Understanding how gluten drives autoimmunity in celiac disease

Celiac disease is a common disorder caused by intolerance to cereal gluten proteins. Surprisingly, the patients have antibodies to a component of the human body itself - to the enzyme transglutaminase 2. These antibodies - so-called autoantibodies - are only formed when the patients are consuming gluten. Autoantibodies to transglutaminase 2 are a hallmark of celiac disease. If a person is making such antibodies, it is very likely that the person suffers from celiac disease. Doctors harness this feature to diagnose the disease. The goal of the project is to understand why autoantibodies to transglutaminase are formed. Antibodies are produced by B cells. To produce antibodies, B cells need help from T cells. An experimental system has been developed with use of transgenic mice that have got introduced into their genomes the antigen receptors of disease-relevant B cells and T cells of celiac disease patients. We are studying how these B cells and T cells talk to each other in mice. The studies have given mechanistic insight into why an autoimmune response against transglutaminase 2 develops in celiac patients who eat gluten. Autoimmune disease can be prevented by removal of B cells expressing antigen receptors that attack components of the own body from the pool of B cells that we have. Another way is that such autoreactive B cells exist, but are kept silent. In our transgenic mice model, we have now shown that neither is the case for B cells recognizing transglutaminase 2. We have shown that these B cells exist and produce antibodies when they receive help from T cells.

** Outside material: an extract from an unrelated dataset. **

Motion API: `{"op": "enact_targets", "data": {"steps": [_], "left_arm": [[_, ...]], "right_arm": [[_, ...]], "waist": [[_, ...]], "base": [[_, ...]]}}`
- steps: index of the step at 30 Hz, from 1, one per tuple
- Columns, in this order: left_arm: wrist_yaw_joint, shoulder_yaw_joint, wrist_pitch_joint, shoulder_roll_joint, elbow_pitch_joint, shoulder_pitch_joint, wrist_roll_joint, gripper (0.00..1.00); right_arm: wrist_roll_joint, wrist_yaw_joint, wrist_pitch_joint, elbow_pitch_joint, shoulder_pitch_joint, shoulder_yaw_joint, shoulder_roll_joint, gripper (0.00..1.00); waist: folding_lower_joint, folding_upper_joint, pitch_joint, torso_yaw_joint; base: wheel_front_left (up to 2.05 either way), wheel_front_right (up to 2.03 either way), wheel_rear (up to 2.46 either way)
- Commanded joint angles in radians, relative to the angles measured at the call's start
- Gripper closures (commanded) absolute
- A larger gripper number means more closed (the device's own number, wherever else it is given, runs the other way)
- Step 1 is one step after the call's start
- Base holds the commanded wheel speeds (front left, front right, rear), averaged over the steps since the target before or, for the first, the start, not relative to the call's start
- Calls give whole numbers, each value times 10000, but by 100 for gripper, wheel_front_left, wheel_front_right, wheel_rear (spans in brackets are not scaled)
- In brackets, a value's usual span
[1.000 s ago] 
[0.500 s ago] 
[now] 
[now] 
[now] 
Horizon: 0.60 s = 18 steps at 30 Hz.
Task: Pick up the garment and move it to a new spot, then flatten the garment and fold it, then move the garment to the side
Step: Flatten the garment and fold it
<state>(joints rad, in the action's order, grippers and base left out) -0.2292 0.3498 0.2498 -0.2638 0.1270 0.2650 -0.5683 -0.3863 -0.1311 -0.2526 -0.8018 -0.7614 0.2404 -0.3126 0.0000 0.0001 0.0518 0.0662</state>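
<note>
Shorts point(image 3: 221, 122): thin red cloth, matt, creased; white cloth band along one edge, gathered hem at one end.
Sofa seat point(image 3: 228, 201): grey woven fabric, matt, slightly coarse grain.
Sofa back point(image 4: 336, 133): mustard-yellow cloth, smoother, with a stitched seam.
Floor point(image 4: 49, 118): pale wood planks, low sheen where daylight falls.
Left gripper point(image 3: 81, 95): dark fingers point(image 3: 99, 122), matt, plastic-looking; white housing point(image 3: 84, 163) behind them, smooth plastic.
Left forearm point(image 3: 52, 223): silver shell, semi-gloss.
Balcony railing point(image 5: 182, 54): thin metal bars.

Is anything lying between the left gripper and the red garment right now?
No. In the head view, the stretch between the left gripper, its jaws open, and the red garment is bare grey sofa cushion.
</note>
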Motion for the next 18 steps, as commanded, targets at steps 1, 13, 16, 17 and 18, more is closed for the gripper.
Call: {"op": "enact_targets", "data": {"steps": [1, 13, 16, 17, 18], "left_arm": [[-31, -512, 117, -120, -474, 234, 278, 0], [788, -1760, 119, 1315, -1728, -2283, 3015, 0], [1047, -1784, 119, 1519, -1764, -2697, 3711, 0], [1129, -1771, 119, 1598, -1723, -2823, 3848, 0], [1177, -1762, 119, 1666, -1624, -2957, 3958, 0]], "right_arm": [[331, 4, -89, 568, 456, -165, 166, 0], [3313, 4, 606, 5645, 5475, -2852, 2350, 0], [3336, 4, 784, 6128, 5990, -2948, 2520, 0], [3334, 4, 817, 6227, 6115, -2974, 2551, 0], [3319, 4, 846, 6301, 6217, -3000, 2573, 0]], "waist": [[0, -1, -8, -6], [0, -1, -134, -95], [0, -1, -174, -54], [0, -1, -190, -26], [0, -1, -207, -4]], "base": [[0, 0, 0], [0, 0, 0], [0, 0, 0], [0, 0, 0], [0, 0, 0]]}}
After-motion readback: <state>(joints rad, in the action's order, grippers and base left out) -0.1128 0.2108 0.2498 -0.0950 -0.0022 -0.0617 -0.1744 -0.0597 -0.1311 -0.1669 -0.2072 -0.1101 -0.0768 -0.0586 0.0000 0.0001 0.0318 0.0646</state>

The most important result of this project regards how autoimmunity develops in celiac disease. Coeliac disease is driven by an immune response to foreign cereal gluten proteins, and as part of this immune response the patients develop highly disease specific autoantibodies to the enzyme transglutaminase 2 (TG2). In this project we demonstrate in mouse model that there is no B-cell tolerance induction to TG2, and further that B cells of mice carrying a celiac disease derived B-cell receptor that recognize TG2 can produce antibodies when these cells are provided T-cell help. When the antigen is a complex between gluten peptide and TG2, this T-cell help can be provided by gluten specific T cells. This mechanism explains why celiac disease patients make autoantibodies to TG2 when they consume gluten. The findings have broad relevance to autoimmunity as they fuel the notion that autoimmunity can be driven by an immune response to a foreign antigen.en.

Among the most disease-specific autoantibodies in humans are those reactive with transglutaminase 2 (TG2). IgA anti-TG2 antibodies are diagnostic for celiac disease, and strikingly, they are only formed when celiac patients are consuming cereal gluten proteins. In this project we will harness new humanized mouse models to investigate a) whether and to which extent there is B-cell tolerance to TG2 and b) how anti-TG2 autoantibodies can be formed in response to exposure to the exogenous antigen gluten. We have established novel transgenic mouse strains that carry a B-cell receptor of a TG2-specific plasma cell and a T-cell receptor of a gluten-specific T cell - both based on immune cells isolated from lesions of celiac disease patients. Our preliminary results indicate that there is minimal or no B-cell tolerance to the TG2 autoantigen despite the fact that the transgenic knockin B-cell receptor has equal affinity for human and mouse TG2. This suggests that the main control of antibody production to TG2 operates at the level of provision of T-cell help. Conceivably, gluten-specific T cells can provide such help by involvement of hapten-carrier like TG2-gluten complexes. Preliminary data from adoptive transfer experiments with transgenic T cells and B cells indicate that gluten-specific T cells indeed can provide such help. Further experiments providing mechanistic insight into the T-cell/B-cell collaboration involved in TG2 autoantibody production will be undertaken. Work of the project should provide answers to fundamental questions related to celiac disease, and it should help to advance the understanding of autoimmune diseases in general.